Une buvette comme lieu de sociabilité et de tensions
À 20h30, ce mardi soir, le Palais Bourbon résonne encore des conversations animées qui animent la buvette de l’Assemblée nationale. Autour des tables, une cinquantaine de députés dînent entre collègues, un verre à la main. Champagne, bières, vins blanc et rouge, ou même whiskies et gins y sont servis sans restriction apparente. Pour ces élus, qui reprendront leurs débats tard dans la nuit, l’alcool représente une échappatoire, une façon de décompresser après une semaine souvent harassante. « Plus les combats politiques sont forts, plus on passe de temps à la buvette, car ce sont des moments où nous avons besoin de générer du collectif et de passer des moments d’ivresse partagée », explique une élue sous couvert d’anonymat.
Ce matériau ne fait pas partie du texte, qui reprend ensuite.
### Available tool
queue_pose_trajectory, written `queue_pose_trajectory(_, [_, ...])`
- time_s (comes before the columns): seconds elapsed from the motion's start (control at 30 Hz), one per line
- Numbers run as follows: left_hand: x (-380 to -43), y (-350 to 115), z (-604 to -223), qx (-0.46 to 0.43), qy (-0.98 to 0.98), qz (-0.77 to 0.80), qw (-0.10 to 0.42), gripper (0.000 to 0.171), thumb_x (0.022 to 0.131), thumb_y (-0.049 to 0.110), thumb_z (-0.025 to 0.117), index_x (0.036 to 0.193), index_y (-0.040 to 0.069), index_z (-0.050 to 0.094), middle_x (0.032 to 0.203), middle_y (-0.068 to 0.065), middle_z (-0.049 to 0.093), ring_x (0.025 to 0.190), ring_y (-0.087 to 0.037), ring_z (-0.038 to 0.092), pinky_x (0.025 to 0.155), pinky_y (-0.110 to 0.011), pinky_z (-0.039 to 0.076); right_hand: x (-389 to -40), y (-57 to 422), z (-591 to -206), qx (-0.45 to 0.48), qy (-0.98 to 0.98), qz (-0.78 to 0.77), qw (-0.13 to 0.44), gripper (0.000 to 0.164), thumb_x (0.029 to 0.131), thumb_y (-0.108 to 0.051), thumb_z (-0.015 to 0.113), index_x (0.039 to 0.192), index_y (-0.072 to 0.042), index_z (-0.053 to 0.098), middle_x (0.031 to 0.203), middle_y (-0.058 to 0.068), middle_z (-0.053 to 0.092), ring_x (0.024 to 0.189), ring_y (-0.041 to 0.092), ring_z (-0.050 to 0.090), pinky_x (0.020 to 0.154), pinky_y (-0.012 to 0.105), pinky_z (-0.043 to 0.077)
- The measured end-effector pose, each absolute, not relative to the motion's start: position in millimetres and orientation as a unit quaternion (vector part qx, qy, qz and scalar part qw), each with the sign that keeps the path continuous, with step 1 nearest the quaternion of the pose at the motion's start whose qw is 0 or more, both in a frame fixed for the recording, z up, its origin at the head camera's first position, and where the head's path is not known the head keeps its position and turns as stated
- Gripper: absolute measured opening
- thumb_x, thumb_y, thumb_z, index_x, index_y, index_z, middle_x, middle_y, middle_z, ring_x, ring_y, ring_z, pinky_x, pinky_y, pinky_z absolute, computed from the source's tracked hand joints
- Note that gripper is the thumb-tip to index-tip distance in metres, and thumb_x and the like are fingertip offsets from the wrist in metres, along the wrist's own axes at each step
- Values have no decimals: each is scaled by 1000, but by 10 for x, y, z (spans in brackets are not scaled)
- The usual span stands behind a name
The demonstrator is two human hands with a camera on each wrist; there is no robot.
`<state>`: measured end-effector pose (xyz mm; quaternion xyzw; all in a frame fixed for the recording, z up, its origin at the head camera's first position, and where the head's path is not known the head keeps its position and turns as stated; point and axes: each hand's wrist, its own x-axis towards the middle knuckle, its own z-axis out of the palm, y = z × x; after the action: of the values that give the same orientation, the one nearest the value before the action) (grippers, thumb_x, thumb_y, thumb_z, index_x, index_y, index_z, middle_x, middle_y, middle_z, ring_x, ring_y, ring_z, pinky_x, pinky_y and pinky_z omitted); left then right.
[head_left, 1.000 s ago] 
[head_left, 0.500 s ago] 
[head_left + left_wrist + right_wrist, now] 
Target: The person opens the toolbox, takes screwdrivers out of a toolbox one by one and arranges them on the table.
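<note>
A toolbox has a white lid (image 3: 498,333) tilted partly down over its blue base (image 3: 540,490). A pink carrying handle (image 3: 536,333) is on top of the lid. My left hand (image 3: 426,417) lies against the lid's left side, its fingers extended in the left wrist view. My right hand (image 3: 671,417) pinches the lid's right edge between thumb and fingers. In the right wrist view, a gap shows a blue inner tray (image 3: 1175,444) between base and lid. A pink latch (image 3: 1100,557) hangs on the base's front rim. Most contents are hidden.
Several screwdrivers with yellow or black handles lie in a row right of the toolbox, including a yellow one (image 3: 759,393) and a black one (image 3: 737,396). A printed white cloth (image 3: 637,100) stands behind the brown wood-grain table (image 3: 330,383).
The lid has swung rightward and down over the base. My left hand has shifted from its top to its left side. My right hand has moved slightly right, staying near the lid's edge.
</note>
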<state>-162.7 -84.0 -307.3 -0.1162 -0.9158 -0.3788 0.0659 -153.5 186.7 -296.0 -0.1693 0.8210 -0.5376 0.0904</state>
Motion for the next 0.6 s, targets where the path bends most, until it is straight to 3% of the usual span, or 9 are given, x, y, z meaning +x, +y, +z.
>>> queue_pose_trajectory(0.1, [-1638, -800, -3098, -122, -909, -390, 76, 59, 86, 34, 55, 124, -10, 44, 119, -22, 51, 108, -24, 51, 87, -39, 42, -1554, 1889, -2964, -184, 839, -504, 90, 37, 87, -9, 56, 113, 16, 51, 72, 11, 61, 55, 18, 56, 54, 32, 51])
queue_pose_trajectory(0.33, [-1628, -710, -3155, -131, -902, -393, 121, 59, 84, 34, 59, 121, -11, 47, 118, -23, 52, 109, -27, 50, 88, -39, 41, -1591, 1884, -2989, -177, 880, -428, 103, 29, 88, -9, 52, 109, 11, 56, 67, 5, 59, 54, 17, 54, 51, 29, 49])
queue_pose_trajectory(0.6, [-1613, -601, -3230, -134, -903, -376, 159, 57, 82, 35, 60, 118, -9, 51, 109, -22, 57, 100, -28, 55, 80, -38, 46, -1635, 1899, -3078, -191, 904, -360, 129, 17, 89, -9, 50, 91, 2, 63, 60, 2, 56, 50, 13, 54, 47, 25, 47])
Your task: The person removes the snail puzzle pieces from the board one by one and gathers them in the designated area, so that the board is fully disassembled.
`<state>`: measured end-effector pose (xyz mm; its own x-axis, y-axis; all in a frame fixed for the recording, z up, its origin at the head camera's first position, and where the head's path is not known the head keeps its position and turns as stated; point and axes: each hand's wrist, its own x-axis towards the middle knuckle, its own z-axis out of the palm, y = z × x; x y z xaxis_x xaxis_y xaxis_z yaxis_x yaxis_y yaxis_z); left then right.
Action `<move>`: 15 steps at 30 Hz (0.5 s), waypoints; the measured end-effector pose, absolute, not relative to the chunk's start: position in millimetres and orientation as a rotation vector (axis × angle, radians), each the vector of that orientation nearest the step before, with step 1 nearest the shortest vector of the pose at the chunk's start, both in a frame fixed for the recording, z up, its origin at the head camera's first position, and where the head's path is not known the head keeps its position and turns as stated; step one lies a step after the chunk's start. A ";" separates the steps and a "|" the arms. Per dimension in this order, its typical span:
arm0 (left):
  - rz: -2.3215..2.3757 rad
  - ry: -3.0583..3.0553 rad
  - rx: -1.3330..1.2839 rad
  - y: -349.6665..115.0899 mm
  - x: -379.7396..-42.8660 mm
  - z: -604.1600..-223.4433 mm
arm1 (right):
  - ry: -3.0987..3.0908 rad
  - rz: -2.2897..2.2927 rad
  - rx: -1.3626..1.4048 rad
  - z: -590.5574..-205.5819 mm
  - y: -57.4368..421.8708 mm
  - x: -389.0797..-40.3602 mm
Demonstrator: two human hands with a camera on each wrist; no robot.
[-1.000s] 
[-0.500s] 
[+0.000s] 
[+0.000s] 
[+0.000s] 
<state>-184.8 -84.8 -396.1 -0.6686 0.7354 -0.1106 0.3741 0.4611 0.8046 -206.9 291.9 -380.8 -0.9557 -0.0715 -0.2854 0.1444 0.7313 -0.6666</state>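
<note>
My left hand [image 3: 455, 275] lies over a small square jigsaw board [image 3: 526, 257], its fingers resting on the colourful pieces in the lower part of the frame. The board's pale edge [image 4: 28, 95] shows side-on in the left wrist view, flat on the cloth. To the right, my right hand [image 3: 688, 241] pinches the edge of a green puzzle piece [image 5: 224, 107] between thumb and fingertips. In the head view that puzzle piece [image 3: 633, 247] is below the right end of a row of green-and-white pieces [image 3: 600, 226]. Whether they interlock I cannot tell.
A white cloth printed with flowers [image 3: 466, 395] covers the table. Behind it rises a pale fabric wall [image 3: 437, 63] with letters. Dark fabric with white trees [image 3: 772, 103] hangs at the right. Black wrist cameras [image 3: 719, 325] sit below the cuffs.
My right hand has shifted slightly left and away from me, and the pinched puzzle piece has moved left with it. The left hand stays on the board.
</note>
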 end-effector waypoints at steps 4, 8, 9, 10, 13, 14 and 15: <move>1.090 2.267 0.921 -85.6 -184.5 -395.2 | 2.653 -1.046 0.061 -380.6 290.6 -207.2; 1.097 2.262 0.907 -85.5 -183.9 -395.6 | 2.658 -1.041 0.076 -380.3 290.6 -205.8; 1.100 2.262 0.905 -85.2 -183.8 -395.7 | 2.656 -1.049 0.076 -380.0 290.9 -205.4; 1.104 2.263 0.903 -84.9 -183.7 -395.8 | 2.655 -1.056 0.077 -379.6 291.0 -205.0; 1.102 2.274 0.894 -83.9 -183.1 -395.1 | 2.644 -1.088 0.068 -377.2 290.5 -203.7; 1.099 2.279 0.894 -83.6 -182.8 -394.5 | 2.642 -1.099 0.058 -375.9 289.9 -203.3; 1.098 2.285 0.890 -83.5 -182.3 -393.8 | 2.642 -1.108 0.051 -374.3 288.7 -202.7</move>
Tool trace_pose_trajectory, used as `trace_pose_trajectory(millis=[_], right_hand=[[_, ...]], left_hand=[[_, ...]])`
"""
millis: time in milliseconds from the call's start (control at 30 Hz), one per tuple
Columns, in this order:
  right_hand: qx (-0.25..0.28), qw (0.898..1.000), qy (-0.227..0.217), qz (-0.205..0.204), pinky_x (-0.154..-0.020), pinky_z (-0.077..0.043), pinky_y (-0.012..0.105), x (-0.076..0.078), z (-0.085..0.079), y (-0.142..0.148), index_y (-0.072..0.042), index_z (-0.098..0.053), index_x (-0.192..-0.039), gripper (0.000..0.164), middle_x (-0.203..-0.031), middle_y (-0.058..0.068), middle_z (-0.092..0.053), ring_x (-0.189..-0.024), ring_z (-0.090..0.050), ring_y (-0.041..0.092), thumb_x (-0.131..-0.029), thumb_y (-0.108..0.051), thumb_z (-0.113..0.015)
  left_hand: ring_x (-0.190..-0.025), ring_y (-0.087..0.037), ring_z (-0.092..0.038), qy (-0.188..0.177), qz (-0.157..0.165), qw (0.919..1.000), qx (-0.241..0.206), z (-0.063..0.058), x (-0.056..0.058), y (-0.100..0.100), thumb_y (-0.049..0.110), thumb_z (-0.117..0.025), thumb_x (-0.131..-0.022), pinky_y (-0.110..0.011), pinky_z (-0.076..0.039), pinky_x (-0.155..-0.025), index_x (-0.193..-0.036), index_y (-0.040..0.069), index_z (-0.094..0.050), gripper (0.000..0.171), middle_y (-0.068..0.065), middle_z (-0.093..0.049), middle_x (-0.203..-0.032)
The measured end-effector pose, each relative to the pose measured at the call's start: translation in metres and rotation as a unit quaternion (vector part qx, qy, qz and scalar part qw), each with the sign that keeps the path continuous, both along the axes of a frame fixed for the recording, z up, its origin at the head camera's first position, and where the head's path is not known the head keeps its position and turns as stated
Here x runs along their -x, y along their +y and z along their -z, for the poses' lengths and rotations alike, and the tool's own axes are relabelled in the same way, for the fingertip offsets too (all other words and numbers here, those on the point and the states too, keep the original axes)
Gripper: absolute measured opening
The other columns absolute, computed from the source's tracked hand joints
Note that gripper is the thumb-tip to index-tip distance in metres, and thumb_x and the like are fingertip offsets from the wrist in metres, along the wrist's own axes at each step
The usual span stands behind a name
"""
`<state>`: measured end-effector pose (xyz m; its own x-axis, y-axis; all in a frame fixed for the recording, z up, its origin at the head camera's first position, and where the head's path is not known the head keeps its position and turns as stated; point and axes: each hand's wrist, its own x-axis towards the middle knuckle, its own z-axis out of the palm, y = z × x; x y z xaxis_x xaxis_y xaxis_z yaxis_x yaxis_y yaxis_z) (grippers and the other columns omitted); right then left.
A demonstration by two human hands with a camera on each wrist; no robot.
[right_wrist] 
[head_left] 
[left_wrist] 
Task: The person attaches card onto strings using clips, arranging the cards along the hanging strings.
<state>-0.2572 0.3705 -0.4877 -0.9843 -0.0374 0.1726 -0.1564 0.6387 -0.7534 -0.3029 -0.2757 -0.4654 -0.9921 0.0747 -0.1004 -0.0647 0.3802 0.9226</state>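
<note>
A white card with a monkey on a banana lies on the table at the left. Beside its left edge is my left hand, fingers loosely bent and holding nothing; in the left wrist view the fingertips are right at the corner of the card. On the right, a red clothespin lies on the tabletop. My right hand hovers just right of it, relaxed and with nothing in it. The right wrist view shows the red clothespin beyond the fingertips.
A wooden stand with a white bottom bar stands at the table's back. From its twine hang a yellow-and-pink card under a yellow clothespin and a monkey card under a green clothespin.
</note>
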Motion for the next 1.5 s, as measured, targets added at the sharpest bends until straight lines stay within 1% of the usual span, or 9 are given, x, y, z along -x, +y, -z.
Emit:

Des habitudes ancrées dans le quotidien parlementaire
Ce rituel n’est pas l’apanage d’un seul bord politique : il rassemble députés de tous horizons. Certains y voient un outil de convivialité, presque indispensable pour créer du lien dans un environnement où les tensions peuvent être vives. « Si tu suis correctement le rythme parlementaire, tu peux être en situation de devoir enchaîner les nuits blanches. Dans ces cas-là, l’alcool devient un moyen de tenir », confie un député de la majorité présidentielle. Pourtant, cette routine interroge. Entre 2020 et 2025, plusieurs études internes à l’Assemblée avaient déjà pointé des taux d’absentéisme et de burn-out supérieurs à la moyenne nationale chez les parlementaires, sans que ces données ne soient rendues publiques.
Les témoignages recueillis par Le Figaro décrivent une consommation qui dépasse parfois le cadre social. Certains élus admettent recourir à des substances pour gérer le stress ou les nuits écourtées. « On finit par confondre décompression et dépendance. Certains collègues prennent des médicaments pour dormir, d’autres boivent pour oublier les dossiers qui s’accumulent », confie un député de l’opposition. Ces confessions, bien que minoritaires, révèlent un phénomène qui dépasse le simple cadre de la détente.
Un contexte institutionnel propice aux excès
L’Assemblée nationale fonctionne selon un rythme soutenu, marqué par des sessions plénières prolongées et des commissions qui s’enchaînent. Les députés sont souvent contraints de travailler tard le soir, voire la nuit, ce qui peut expliquer en partie leur recours à l’alcool. « Quand tu dois siéger jusqu’à minuit trois fois par semaine, tu cherches des moyens de tenir. La buvette devient un refuge », explique un élu centriste. Pourtant, cette logique de « décompression par l’alcool » pose question : jusqu’où peut-on aller sans basculer dans l’addiction ?
Les règles déontologiques de l’Assemblée nationale encadrent strictement les comportements des élus, mais elles restent floues sur la consommation d’alcool en dehors des débats officiels. Un ancien questeur de l’institution rappelle que « les députés sont des adultes responsables, et c’est à eux de gérer leur consommation ». Pourtant, les risques sanitaires et professionnels sont bien réels. Plusieurs cas de députés ayant frôlé l’épuisement ou l’alcoolisme ont été signalés en interne, sans jamais donner lieu à des mesures publiques.
Pour l’heure, la buvette du Palais Bourbon continue de jouer son rôle de ciment social, même si son influence sur la santé des élus interroge. Certains, comme cette parlementaire qui regrette d’avoir « perdu en espérance de vie » à force d’excès, commencent à s’interroger sur l’équilibre entre vie professionnelle et préservation de soi.
À ce stade, aucune mesure concrète n’a été adoptée. Une proposition de résolution est en discussion pour encadrer les horaires d’ouverture de la buvette et organiser des ateliers de prévention. Une enquête sur les conditions de travail des députés, incluant leur santé, devrait être publiée fin avril 2026.